_BRIEF:_ Word for word, set down the lines from the one that holds "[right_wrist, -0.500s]" through the final line of the listing below, and exclude every picture.

========================================

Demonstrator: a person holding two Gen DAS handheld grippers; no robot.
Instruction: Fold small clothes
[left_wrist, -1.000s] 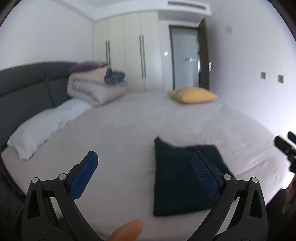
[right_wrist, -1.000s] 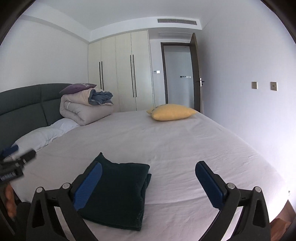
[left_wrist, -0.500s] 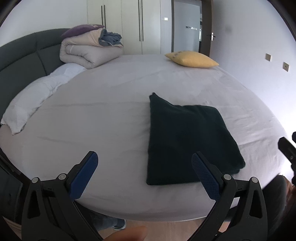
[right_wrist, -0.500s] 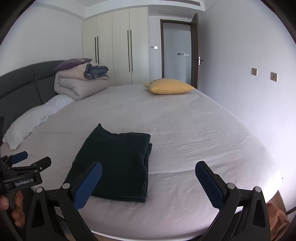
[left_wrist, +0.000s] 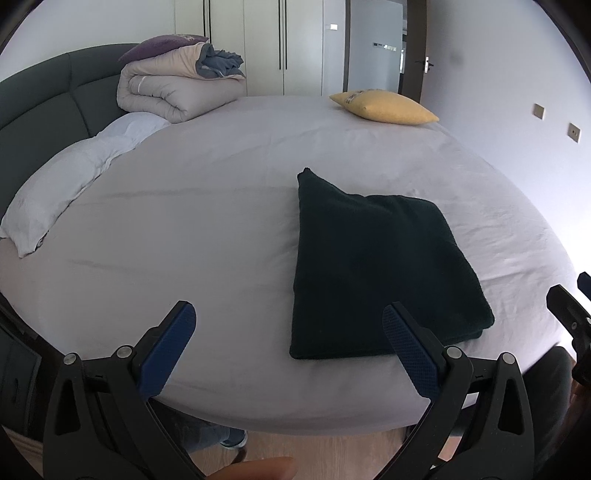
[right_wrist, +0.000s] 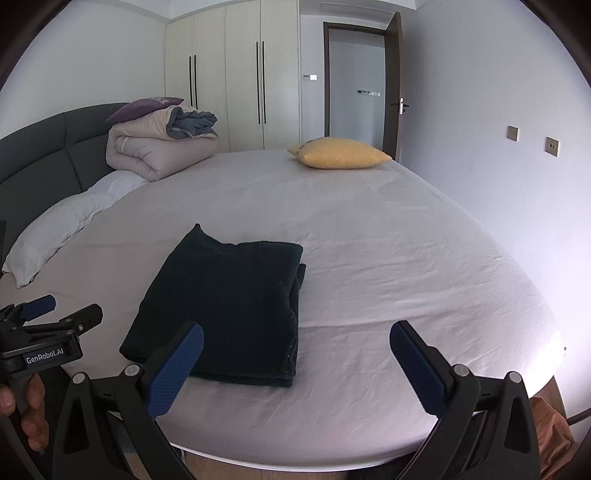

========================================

_OUTPUT FOR THIS EXERCISE:_
[right_wrist, -0.500s] 
[left_wrist, +0.000s] 
[right_wrist, +0.000s] 

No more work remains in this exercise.